Directed alongside David McMahon and Sarah Burns (Ken's daughter), The Central Park Five tells the story of five ethnic NYC youths who were scapegoated by the NYPD and DA's office and subsequently imprisoned for the rape and beating of a Wall Street banker, attacked by a serial rapist while jogging through the city's storied park. Burns and company fashion the story as a product of the paranoid racial hysteria that captured New York in the summer of 1989, with the Crack epidemic reaching a violent climax and a sensationalist media subtly stoking the fire. This is a solid, straightforwardly engaging doc that works as a historical indictment; a reminder of the brutal, uncompromising American bigotry of centuries past and the power of optimism in the face of fear.

The Hunt
Dir. Thomas Vinterberg
*****


Thomas Vinterberg's (The Celebration) The Hunt is a spellbinding Danish drama about the extremes of love and the violent, irrational fear that grips those that love too much. Cannes Best Actor award winner Mads Mikkelsen (best known for playing the blood-crying heavy in 2006's Casino Royale) is emotionally shattering as Lucas, a handsome, masculine, respected Kindergarten worker whom is wrongly accused of a sexual encounter with his best friend and hunting mate's young daughter, sparking a small-town condemnation that spirals into psychological turmoil for Lucas and his teenaged son.

Vinterberg effectively casts no doubt on Lucas' innocence and the terrifyingly identifiable moral ambiguities that inform the paranoid, violent actions of his former friends and co-workers, bringing the viewer almost directly into the main character's shoes.
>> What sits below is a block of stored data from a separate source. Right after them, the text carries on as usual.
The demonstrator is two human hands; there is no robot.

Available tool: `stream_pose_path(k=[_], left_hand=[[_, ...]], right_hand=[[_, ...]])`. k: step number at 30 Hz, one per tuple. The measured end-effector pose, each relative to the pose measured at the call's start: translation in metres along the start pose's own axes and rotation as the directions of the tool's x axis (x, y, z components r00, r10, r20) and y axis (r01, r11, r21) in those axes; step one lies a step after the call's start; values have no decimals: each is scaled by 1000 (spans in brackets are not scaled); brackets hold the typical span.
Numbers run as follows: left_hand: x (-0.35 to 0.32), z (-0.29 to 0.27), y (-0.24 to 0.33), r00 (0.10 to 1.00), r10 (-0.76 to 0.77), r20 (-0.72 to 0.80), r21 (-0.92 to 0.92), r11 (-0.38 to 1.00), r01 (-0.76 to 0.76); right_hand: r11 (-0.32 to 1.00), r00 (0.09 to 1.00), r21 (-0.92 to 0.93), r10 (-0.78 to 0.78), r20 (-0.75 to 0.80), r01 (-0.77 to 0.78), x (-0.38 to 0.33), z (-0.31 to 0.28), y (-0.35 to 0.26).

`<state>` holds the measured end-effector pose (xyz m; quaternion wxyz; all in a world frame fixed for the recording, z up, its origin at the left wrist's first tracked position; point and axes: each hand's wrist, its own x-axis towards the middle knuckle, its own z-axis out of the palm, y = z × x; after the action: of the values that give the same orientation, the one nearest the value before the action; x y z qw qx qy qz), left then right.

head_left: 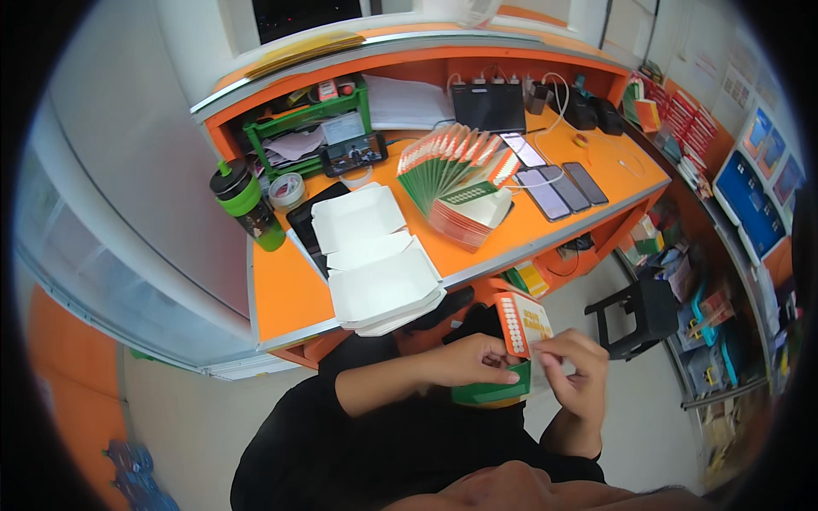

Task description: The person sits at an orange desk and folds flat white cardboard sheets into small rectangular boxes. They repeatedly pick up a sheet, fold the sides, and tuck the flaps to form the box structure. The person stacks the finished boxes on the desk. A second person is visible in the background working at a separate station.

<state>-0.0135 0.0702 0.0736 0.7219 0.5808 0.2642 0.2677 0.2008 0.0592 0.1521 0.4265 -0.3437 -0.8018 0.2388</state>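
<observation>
A small flat carton [511, 353], orange and white on top and green below, is held over my lap between both hands. My left hand [473, 359] grips its left side with the fingers curled around the green part. My right hand [575, 366] pinches its right edge near the top. On the orange desk [290, 289] in front lies a fanned stack of the same green and orange flat cartons [452, 175]. Beside it sits a pile of open white food boxes [375, 260].
A green and black bottle [247, 203] and a tape roll [286, 189] stand at the desk's left. Three phones [562, 189] lie at the right, a fourth phone [354, 155] leans on a green tray. A black stool [639, 315] stands on the floor to the right.
</observation>
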Motion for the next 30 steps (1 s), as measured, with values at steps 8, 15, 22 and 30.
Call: stream_pose_path(k=[8,15,22,30], left_hand=[[5,27,58,935,238,-263,-62,963,-263],[-2,22,70,915,238,-327,-170,937,-305],[-3,6,52,798,499,-339,-211,786,-581],[-26,-17,13,874,468,-134,-938,224,-263]], right_hand=[[779,810,-611,-445,-382,140,-23,38,-9],[875,846,-452,-367,-387,172,-24,45,1],[979,881,-46,-199,-429,199,-20,50,-6],[859,912,509,159,-378,60,1,68,-7]])
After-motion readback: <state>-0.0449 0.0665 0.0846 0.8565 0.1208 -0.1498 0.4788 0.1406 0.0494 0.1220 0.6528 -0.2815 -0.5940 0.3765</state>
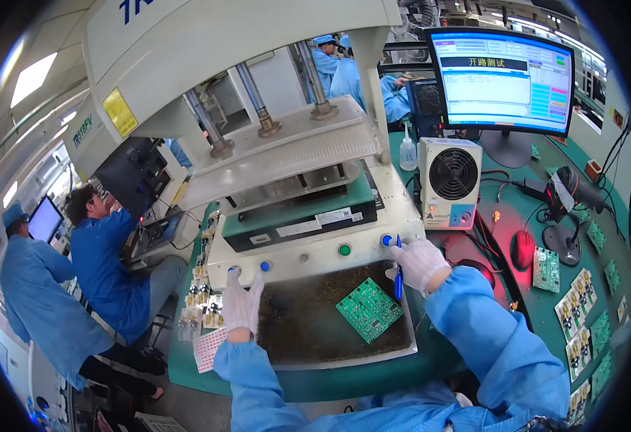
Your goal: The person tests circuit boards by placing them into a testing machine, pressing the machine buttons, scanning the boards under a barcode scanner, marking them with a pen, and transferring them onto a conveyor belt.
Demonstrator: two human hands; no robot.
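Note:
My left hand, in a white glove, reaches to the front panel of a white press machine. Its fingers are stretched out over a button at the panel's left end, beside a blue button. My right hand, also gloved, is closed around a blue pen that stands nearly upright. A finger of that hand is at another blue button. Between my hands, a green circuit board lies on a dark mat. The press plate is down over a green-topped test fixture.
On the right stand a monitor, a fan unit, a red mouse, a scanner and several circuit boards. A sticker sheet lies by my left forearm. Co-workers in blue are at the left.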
This is a film that inspires frustration and anger in its depiction of group-think mentality as an irrational means of protecting loved ones; a scene inside a Church during a Chrismas Eve service is viscerally affecting as Lucas suffers a complete mental breakdown, set to the chants of his young accuser, surrounded by the townsfolk who have cursed his name. Tough, measured, world-class filmmaking.

Kinshasa Kids
Dir. Marc-Henri Wajnberg
**


An interesting, but frustrating doc/dramatic look at the plight of children living in the Congolese capital, Belgian director Marc-Henri Wajnberg's Kinshasa Kids is hopeful and raw, but lacking in plot and character. Opening on a grueling, real life ceremony that sees young children accused of witchcraft being exorcized of their demons by village witch doctors, the film follows young Jose, a Congolese boy who flees the ceremony and his family to live in Kinshasa, where he falls in with a gang of street-kids who find solace in song and spend their days hustling and stealing, trying to eke out enough money to eat and survive in the dirty, mean streets. The kids, aged somewhere between seven and eleven years old, join forces with Bebson, an eccentric but talented and connected singer / bandleader to start a band that would see them escape the misery and destitution of the slums.
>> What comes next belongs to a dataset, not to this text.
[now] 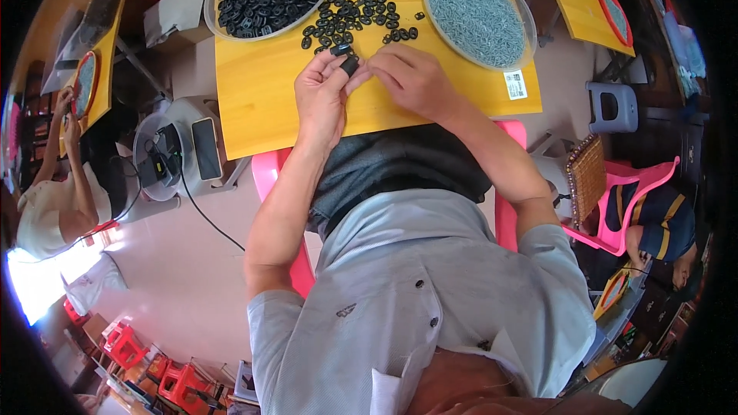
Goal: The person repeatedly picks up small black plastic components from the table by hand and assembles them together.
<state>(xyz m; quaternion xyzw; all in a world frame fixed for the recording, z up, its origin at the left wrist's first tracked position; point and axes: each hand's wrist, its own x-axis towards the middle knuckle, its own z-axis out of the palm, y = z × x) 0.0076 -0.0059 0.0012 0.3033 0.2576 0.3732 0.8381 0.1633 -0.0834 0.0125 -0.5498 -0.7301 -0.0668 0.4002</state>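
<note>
My left hand (319,100) is raised over the near part of the yellow table (257,92), its fingers closed on a small black plastic piece (340,50). A black covering (350,66) appears to wrap the thumb tip. My right hand (415,81) is close beside it, fingertips pinched together almost against the left fingers. Whatever those right fingertips grip is too small to make out. Just beyond both hands, several loose black oval plastic pieces (334,24) lie scattered on the tabletop.
A clear round tub (210,17) heaped with black pieces stands at the far left. Another tub (530,27) at the far right is full of silvery screws (477,19). A white label (516,85) is on the table's right. Other people sit at both sides; a phone (205,150) lies left.
</note>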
As a naturalist snapshot of life in Kinshasa, Wajnberg's film for the most part is successful, but there just isn't enough substance or plot to keep us emotionally invested in the tribulations of Bebson and the kids, or even fill out its less than 90 minute run time. It's your standard underdog tale of discovering hope in the most unlikely of places, and there are real moments of fun, even joy amidst the misery, with a few crackling musical sequences and funny character quirks (a street-kid that has the moves of Michael Jackson is particularly memorable) but instead of the rousing, uplifting climax we expect, we're left with something of a dramatic slight.